Below are the entries. Transcribe exactly the lines from the one with "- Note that" through the one with "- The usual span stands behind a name", ends included, and leave out all others.

[Opening EXCERPTED RECORDS section]

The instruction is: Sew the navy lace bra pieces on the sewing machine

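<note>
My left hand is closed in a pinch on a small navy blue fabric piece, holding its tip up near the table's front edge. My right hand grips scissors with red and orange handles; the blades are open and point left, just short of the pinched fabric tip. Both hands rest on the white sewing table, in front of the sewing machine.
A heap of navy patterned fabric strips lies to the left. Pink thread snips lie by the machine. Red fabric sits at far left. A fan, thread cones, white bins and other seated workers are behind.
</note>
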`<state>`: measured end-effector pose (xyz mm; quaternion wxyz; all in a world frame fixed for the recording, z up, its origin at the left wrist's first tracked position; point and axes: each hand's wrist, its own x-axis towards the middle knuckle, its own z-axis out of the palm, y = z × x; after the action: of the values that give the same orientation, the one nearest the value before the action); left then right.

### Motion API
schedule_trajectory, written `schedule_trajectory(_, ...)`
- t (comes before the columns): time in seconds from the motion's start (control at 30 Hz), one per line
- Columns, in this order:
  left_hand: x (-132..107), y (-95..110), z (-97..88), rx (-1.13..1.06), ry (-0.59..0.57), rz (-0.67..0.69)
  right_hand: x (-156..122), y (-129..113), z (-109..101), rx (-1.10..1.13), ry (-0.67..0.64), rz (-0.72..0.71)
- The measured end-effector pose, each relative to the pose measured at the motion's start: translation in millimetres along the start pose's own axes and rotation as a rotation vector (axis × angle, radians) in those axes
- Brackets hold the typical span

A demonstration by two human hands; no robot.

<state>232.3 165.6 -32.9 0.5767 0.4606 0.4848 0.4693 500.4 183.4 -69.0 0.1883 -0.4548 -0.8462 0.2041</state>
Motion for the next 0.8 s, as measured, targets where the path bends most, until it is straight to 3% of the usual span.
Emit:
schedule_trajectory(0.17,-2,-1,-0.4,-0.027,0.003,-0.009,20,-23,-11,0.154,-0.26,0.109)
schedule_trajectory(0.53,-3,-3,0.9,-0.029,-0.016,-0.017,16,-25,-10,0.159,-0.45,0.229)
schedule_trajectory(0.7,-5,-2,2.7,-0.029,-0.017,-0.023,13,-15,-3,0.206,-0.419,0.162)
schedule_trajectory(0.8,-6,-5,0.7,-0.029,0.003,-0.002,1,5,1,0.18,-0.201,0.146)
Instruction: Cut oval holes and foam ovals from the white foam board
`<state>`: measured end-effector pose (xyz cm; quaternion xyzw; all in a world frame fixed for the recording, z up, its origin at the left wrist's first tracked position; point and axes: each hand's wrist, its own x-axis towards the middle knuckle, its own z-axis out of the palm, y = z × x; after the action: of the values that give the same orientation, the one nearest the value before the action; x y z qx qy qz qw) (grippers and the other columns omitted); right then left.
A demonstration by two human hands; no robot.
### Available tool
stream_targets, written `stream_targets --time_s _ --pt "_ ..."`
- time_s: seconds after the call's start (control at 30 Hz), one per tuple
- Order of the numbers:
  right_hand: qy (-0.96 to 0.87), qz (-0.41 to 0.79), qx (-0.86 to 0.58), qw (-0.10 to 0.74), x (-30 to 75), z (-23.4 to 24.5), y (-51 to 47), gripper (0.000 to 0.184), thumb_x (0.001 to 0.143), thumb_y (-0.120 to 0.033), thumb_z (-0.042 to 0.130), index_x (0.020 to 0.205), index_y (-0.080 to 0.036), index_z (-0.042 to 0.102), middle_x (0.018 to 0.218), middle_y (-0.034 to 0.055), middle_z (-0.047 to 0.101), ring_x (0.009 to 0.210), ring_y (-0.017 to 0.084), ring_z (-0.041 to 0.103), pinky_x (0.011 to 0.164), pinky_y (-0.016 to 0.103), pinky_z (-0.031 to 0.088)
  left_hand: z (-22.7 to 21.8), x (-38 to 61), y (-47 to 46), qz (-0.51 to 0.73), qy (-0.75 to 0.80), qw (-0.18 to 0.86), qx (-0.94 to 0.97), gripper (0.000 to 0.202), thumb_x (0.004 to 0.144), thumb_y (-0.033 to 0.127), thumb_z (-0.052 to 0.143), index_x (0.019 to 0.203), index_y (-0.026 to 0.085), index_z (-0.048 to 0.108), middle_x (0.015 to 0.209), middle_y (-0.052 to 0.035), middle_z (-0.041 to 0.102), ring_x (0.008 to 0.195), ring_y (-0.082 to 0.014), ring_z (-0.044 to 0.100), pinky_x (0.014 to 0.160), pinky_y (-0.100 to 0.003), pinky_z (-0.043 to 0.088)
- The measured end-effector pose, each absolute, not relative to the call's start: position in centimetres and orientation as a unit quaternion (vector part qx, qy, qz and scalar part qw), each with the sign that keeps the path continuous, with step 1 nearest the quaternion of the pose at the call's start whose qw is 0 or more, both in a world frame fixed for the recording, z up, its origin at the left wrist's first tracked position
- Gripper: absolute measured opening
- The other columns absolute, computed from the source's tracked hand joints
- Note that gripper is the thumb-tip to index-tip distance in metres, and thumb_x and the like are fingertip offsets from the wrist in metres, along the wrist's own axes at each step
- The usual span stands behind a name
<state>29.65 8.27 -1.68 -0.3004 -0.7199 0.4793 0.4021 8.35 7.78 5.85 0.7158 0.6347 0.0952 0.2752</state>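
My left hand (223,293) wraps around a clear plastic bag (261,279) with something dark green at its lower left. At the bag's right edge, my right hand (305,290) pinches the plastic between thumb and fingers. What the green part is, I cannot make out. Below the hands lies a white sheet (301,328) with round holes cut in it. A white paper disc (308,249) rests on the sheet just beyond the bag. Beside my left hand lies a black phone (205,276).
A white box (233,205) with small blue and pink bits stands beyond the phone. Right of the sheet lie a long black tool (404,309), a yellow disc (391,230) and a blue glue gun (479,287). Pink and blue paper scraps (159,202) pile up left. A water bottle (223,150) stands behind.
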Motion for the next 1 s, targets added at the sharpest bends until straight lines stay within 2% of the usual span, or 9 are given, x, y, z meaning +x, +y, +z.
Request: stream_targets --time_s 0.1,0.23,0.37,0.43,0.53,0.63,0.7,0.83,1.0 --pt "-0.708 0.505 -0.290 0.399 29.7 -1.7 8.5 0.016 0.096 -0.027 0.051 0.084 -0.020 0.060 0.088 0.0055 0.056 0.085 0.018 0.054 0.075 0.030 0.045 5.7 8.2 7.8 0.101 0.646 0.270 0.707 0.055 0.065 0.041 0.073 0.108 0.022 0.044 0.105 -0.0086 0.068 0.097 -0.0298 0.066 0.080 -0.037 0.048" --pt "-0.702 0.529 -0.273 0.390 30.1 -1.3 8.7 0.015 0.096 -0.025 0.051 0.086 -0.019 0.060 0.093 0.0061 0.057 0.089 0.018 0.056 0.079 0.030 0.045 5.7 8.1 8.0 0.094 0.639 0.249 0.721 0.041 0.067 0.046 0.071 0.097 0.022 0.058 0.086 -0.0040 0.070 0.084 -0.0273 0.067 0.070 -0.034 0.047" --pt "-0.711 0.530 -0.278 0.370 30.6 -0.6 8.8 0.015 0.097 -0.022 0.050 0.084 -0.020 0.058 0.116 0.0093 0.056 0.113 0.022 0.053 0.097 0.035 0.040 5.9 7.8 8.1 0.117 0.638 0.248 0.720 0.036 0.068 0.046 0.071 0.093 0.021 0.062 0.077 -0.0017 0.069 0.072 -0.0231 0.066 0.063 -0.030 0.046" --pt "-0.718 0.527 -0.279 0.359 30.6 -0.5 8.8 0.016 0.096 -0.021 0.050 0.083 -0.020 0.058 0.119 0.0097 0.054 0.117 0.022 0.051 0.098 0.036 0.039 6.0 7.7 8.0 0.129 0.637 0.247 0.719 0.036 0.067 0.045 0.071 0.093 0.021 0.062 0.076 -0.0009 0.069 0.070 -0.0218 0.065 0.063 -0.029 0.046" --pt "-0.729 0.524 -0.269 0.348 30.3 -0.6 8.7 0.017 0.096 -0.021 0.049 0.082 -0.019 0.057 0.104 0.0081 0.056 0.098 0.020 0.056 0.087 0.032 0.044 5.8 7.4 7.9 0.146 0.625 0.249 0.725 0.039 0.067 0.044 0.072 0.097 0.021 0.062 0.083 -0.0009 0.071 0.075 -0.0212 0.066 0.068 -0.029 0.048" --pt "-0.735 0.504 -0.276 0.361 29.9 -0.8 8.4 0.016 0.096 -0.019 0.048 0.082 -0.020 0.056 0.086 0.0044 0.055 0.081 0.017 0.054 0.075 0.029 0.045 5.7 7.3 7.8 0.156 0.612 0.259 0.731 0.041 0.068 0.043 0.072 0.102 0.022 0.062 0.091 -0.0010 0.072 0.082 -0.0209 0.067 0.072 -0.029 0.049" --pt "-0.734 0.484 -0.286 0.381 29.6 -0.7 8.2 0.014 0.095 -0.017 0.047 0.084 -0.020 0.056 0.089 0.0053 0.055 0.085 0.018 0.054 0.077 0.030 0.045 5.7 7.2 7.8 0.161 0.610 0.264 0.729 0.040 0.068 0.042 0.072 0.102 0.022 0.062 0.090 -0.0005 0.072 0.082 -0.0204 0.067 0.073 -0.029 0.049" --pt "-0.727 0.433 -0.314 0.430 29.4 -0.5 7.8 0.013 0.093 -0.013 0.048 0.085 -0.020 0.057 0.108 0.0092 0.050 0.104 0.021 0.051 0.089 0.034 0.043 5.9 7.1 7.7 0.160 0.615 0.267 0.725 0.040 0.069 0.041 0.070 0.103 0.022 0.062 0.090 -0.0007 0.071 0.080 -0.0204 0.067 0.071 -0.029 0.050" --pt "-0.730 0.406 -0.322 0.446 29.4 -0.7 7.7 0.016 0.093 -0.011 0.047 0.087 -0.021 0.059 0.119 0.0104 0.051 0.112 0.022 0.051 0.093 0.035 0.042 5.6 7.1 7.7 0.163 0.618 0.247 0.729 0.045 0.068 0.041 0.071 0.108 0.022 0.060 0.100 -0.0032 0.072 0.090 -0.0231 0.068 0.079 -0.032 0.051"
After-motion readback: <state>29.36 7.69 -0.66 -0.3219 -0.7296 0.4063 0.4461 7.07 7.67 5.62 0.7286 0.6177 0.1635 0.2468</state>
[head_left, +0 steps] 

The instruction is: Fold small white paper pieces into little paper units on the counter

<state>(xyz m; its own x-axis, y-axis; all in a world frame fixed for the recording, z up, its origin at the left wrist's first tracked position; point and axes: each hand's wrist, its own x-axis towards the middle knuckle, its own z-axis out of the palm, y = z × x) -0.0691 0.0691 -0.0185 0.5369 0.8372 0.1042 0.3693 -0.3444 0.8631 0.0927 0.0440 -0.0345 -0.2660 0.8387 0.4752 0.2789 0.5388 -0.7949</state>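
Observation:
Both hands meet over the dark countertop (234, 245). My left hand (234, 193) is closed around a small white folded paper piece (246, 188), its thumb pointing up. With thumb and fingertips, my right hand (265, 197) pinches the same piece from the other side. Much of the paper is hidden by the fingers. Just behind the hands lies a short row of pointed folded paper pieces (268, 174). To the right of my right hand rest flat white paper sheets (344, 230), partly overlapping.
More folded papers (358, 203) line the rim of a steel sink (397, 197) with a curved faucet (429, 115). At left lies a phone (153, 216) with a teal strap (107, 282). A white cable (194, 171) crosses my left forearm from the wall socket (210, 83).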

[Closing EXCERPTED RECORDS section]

(ANSWER FOR THE TASK):
- Note that gripper is the thumb-tip to index-tip distance in metres, and thumb_x and the like are fingertip offsets from the wrist in metres, along the wrist's own axes at each step
- The usual span stands behind a name

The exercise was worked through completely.